#### Exercise requirements
Scan the lines below for "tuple" and copy the matches.

Records excerpted from a collection
------------------------
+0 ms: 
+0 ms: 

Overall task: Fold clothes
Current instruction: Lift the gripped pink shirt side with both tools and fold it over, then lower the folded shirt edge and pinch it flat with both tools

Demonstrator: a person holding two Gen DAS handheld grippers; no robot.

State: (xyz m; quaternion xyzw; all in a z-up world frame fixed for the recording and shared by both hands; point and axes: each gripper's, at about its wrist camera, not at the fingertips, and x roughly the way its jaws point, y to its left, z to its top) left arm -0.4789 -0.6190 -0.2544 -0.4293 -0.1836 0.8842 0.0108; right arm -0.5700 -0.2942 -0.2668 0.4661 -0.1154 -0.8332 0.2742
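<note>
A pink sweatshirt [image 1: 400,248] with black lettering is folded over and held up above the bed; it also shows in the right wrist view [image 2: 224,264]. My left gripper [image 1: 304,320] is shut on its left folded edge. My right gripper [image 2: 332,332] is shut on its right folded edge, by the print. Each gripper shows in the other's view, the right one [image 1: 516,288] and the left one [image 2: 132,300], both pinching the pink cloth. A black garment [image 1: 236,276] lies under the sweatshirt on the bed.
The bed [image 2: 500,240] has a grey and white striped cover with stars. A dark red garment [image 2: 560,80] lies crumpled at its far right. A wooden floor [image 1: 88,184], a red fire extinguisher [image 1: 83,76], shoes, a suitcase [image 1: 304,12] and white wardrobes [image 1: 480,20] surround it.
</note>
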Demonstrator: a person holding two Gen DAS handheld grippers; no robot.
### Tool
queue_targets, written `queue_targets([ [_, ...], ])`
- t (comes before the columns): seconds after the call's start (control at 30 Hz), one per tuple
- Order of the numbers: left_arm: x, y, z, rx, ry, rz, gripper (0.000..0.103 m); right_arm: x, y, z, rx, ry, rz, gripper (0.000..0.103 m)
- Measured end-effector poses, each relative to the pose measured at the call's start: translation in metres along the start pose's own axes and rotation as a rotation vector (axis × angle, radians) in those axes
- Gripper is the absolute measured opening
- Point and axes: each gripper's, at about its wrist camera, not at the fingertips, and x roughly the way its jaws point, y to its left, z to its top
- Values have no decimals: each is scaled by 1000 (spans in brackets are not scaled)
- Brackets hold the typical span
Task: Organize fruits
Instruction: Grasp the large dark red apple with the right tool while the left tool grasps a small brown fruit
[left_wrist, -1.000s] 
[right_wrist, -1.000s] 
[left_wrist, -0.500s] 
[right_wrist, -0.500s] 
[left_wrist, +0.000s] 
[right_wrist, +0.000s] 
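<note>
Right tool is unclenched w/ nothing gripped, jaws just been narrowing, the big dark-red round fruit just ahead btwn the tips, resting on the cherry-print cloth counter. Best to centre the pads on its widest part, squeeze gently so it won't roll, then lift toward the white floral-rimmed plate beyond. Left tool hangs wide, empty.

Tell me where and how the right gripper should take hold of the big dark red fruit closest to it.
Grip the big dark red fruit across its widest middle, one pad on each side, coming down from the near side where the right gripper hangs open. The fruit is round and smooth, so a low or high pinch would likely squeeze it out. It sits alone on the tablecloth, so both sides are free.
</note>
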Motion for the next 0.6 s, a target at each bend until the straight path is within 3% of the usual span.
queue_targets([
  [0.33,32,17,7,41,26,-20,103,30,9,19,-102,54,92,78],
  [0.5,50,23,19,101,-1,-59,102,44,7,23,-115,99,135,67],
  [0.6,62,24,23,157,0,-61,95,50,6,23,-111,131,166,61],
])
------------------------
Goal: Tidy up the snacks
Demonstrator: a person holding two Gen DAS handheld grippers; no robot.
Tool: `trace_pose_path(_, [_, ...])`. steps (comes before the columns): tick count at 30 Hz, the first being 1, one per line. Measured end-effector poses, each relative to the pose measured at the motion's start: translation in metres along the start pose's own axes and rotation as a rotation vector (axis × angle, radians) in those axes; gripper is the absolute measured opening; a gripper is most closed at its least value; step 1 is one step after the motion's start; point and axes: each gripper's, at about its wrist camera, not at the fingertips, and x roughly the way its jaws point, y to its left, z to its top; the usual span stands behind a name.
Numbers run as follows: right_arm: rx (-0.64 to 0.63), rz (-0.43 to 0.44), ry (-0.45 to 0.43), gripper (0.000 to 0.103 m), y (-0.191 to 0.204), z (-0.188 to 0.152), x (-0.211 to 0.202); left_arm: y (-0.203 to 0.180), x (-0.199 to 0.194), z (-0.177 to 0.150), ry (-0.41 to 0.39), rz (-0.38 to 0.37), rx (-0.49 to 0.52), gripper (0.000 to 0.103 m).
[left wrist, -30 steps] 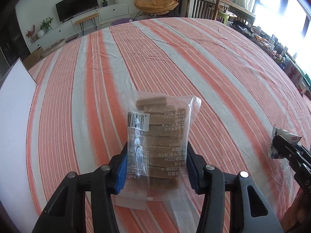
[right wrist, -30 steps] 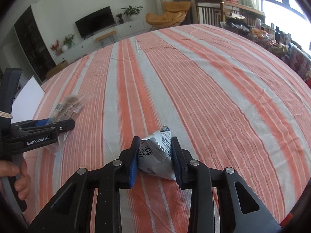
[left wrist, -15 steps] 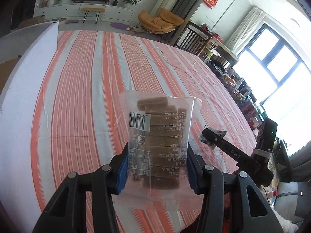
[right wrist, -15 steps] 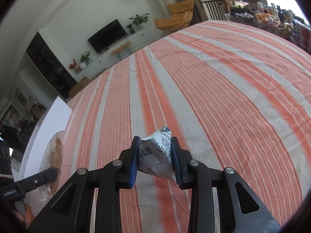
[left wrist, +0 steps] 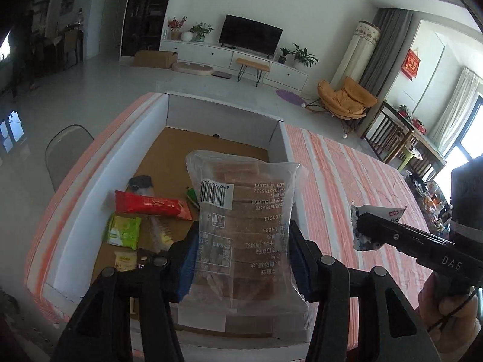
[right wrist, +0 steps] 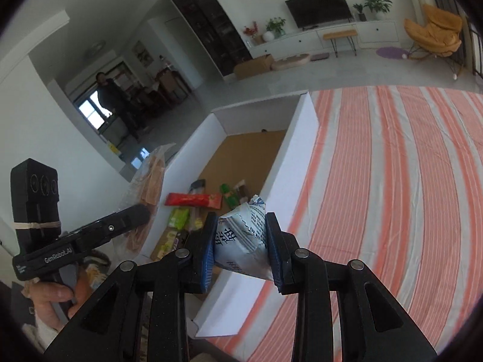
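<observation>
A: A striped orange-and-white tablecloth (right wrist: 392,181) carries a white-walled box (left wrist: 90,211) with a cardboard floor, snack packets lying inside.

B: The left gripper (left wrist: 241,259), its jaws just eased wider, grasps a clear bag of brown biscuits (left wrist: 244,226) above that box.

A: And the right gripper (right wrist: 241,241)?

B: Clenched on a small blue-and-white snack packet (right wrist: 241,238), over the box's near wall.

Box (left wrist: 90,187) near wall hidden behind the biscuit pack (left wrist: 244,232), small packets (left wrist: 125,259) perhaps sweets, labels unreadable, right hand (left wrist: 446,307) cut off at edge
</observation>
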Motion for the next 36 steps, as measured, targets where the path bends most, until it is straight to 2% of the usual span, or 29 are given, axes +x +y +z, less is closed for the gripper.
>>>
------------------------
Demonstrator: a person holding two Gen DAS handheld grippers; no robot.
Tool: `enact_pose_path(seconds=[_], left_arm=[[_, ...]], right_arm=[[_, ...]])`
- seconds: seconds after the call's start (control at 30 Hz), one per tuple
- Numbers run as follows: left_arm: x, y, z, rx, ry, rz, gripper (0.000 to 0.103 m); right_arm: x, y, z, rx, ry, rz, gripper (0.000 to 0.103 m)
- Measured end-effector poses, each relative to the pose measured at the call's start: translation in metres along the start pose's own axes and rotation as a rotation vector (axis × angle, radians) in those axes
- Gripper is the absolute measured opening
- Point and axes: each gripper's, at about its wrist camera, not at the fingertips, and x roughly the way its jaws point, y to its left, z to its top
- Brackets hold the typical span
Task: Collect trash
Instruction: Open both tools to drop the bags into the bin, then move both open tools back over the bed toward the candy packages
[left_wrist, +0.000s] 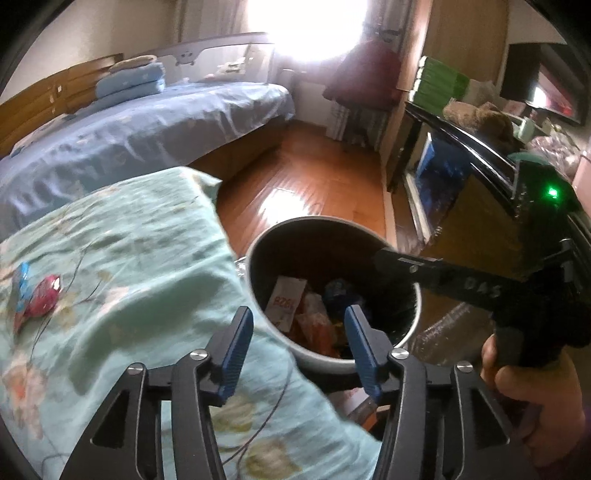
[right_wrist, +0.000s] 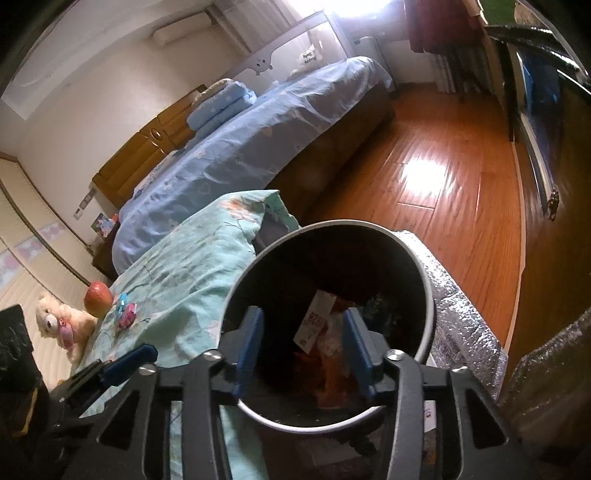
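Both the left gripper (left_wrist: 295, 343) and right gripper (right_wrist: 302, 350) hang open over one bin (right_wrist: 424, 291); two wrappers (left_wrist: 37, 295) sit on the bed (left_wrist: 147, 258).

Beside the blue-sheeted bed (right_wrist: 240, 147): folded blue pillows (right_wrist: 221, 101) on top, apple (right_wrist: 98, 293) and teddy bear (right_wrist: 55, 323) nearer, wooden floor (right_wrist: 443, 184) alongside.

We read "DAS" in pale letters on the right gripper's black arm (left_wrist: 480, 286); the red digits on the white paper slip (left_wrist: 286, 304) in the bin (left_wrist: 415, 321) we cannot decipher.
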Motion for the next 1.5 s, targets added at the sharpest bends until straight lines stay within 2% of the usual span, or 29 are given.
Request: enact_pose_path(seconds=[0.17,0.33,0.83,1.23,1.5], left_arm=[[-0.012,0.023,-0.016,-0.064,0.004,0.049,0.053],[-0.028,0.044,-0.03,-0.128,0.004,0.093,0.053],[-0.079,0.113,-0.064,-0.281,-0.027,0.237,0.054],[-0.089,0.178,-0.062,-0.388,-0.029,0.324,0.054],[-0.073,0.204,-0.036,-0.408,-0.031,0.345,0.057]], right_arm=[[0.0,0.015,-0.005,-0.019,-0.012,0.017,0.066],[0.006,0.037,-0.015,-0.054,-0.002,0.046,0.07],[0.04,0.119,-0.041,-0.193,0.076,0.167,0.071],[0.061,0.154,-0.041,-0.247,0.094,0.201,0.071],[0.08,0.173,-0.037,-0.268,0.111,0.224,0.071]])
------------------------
#### Response to the exercise
- t (comes before the columns): seconds after the call's start (control at 30 Hz), one per tuple
- seconds: seconds after the call's start (control at 30 Hz), one per tuple

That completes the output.